There are Also ways to listen in and identify the perfect moment to ask.

  • Create a Google Alert for your brand name to find out when people are publishing reviews on their own and then follow up and ask to use their feedback (or expand on it).
  • Listen in on Twitter with tools like Topsy, looking for positive brand mentions. These people are confessing their love for you publicly, so they’re ripe for the picking. It also pays to be vigilant on Facebook, Google+ and other social platforms your business uses.


  • You can create the opportunity by starting a user-generated content initiative that is incentivized.
  • Watch for those who leave positive comments on your blog; these are your believers and fans. Contact them and ask for more feedback.
  • Look for Yelp’s filtered reviews. This is unpublished content that you can follow up on to get more feedback that you can publish on your own site (hat tip to David Mihm).

ask in the appropriate place

  • Onsite: A simple “Tell us how we’re doing!” is a passive invitation some will choose to follow up on.
  • In-Product: If you offer software or any product a client logs into, it’s easy to send a message or two asking for a review at just the right moment. You can also embed requests in resources like eBooks or whitepapers that you know your customers are using.
  • In emails: A friendly follow-up email can be just the ticket. Be polite and concise, stress the importance to your business, make customers feel like they’re doing you a big favor and above all, explain how fast and easy it will be to give feedback (Just a few questions!).
  • On social platforms: LinkedIn’s recommendation engine is easy to use but a bit impersonal. Still, you can collect impromptu, unstructured reviews here and either follow up for more details or craft them yourself and ask for permission to use them.

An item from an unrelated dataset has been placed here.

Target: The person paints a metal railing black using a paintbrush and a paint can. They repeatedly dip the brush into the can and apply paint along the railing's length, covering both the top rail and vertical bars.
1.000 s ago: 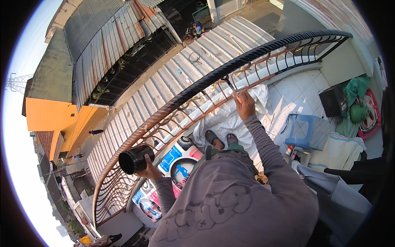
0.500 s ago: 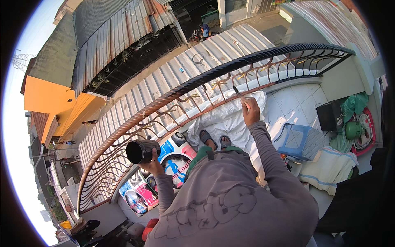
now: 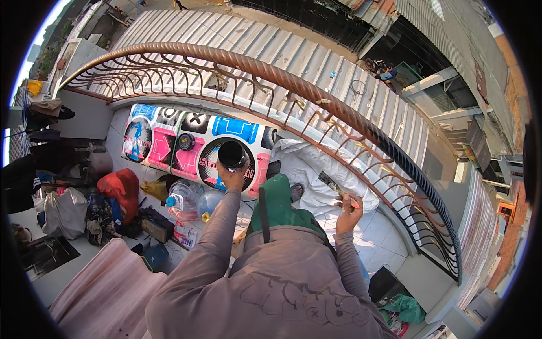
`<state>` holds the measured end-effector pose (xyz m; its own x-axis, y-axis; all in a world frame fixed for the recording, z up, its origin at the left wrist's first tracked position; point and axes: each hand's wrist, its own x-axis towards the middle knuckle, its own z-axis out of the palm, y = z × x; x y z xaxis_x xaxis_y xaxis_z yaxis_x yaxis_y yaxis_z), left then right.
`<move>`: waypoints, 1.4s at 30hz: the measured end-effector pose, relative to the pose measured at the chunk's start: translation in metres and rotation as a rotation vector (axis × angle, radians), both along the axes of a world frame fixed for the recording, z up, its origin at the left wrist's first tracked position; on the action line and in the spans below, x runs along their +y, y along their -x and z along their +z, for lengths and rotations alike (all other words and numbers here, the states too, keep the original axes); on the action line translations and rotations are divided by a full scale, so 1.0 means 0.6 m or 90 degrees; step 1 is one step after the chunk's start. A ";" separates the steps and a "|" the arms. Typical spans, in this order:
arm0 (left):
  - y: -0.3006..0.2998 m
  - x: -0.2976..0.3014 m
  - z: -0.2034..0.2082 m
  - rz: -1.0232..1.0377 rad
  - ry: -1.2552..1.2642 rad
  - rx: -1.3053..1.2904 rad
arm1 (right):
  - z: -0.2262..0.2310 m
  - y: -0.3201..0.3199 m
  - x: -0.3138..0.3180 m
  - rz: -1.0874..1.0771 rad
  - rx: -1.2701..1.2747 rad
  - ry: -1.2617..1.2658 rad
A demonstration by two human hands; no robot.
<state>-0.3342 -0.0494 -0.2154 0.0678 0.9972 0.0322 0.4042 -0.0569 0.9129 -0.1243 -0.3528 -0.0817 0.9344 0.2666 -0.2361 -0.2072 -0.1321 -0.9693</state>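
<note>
My left hand (image 3: 232,178) is wrapped round a black cylindrical can (image 3: 230,152), whose dark round mouth faces up. It is held over a mat (image 3: 186,121) printed in pink, blue, white and black. In my right hand (image 3: 348,216) is a paintbrush (image 3: 331,183), gripped by its handle, its dark bristles pointing up and left toward the railing. The brush is apart from the curved metal railing (image 3: 254,65). Its twisted top bar is brown along the left and middle and glossy black toward the right.
A white sheet (image 3: 305,164) covers the floor by my feet. To the left sit clear plastic bottles (image 3: 185,195), a red bag (image 3: 119,191) and a pale sack (image 3: 65,212). A small dark-lidded container (image 3: 186,141) rests on the mat. Beyond the railing lies a corrugated roof (image 3: 293,51).
My view has turned left, so the bottles and bags now show. The can is now over the mat, and the brush is lower, farther from the railing. Both hands keep their hold.
</note>
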 end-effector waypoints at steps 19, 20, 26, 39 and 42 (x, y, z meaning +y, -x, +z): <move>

  • Over the phone/in person: It’s a little old school but one of the most genuine ways to get testimonials is to ask for feedback in person and record the call/take notes that you can turn into a written piece later.
  • Incentivize: Okay, so this isn’t really a “where,” but it’s important to note that you can offer an incentive tie-in for providing feedback to you. Just be careful not to pay anybody off, as legally this needs to be disclosed.

It pays to have a system

By now, I hope you’ve sworn off the habit of waiting for testimonials to come in naturally or simply asking for them and hoping for the best. With a little structure and a lot of perseverance, you can get some awesome testimonials to bolster your copy and improve your conversions.

Are your customer testimonials helping to propel your business? Testify with your comments below.

responses to “Testify, Part II: How to Get Credible Customer Testimonials”

  1. […] pieces of the puzzle, but they continue to be a top local SEO ranking factor each year. If you can get customer reviews that abide by the review guidelines, it will do wonders for your brand, business, and local […]

  2. I know I’m like 2 years late! Great article on getting testimonials. I have a number of clients that have run into this exact problem. One solution I gave them was to get their customers ready for the testimonial up front. Let them know that this is important to their business.